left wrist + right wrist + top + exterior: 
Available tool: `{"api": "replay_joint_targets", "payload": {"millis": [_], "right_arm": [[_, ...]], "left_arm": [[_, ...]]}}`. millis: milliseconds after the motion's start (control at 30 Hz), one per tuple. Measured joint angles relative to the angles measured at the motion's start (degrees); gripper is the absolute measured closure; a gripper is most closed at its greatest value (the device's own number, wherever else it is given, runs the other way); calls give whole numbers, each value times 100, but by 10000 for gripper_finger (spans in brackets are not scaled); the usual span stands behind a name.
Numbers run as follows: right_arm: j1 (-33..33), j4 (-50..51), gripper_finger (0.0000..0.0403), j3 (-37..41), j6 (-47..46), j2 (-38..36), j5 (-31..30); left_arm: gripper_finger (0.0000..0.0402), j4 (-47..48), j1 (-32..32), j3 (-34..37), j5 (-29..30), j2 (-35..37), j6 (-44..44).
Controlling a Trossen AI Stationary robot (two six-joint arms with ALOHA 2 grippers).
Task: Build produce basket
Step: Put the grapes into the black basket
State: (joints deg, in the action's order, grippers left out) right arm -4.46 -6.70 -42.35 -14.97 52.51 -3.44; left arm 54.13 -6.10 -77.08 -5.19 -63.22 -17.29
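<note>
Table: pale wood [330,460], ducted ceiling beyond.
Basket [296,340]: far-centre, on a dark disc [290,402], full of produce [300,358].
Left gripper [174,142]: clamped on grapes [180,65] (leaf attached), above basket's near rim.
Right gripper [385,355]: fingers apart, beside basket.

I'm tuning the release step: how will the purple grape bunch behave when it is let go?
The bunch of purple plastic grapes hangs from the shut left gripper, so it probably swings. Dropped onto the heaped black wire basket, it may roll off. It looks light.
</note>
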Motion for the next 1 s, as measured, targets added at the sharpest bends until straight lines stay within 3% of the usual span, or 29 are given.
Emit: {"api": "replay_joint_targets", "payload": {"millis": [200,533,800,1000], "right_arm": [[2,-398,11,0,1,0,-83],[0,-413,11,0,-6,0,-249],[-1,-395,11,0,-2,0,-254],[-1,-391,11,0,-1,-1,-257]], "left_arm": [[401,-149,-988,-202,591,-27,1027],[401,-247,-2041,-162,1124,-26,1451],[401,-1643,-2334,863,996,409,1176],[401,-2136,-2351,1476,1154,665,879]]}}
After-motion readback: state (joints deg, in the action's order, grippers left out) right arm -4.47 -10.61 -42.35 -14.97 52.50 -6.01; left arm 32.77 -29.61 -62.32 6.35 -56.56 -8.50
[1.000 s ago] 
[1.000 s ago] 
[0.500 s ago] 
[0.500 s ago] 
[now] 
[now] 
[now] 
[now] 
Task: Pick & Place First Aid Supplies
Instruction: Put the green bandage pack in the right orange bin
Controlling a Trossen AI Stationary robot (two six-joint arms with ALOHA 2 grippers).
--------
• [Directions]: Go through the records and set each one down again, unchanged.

• [Task response]:
left wrist + right wrist + top + exterior: 
Available tool: `{"api": "replay_joint_targets", "payload": {"millis": [_], "right_arm": [[_, ...]], "left_arm": [[_, ...]]}}`. millis: milliseconds after the motion's start (control at 30 Hz), one per tuple. Measured joint angles relative to the angles measured at the motion's start (degrees); gripper is the absolute measured closure; a gripper is most closed at its greatest value (the device's own number, wherever else it is given, runs the other way); calls give whole numbers, each value times 100, but by 10000 for gripper_finger (spans in brackets are not scaled); the usual span stands behind a name.
Numbers run as follows: right_arm: j1 (-33..33), j4 (-50..51), gripper_finger (0.0000..0.0403), j3 (-37..41), j6 (-47..46), j2 (-38..36), j5 (-31..30); left_arm: gripper_finger (0.0000..0.0402), j4 (-47..48), j1 (-32..32), j3 (-34..37), j5 (-29..30), j2 (-35..37), j6 (-44..44).
Controlling a Trossen AI Stationary robot (two six-joint arms with ALOHA 2 grippers).
Task: Build produce basket
Step: Put the grapes into the black basket
State: (joints deg, in the action's order, grippers left out) right arm -4.46 -6.70 -42.35 -14.97 52.51 -3.44; left arm 54.13 -6.10 -77.08 -5.19 -63.22 -17.29
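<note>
Table: pale wood [330,460], ducted ceiling beyond.
Basket [296,340]: far-centre, on a dark disc [290,402], full of produce [300,358].
Left gripper [174,142]: clamped on grapes [180,65] (leaf attached), above basket's near rim.
Right gripper [385,355]: fingers apart, beside basket.

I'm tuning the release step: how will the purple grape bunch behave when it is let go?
The bunch of purple plastic grapes hangs from the shut left gripper, so it probably swings. Dropped onto the heaped black wire basket, it may roll off. It looks light.
</note>
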Motion for the next 1 s, as measured, targets added at the sharpest bends until straight lines stay within 3% of the usual span, or 29 are given.
Emit: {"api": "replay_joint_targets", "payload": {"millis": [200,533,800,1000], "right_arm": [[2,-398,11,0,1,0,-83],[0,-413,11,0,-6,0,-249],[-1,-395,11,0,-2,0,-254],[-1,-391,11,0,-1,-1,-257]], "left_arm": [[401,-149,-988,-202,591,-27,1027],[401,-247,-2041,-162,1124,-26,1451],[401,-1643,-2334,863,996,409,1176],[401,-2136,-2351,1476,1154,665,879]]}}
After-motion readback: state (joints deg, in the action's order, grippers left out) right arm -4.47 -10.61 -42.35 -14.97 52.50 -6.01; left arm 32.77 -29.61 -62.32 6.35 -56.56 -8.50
[1.000 s ago] 
[1.000 s ago] 
[0.500 s ago] 
[0.500 s ago] 
[now] 
[now] 
[now] 
[now] 
Task: Pick & Place First Aid Supplies
Instruction: Put the green bandage pack in the right orange bin
Controlling a Trossen AI Stationary robot (two six-joint arms with ALOHA 2 grippers).

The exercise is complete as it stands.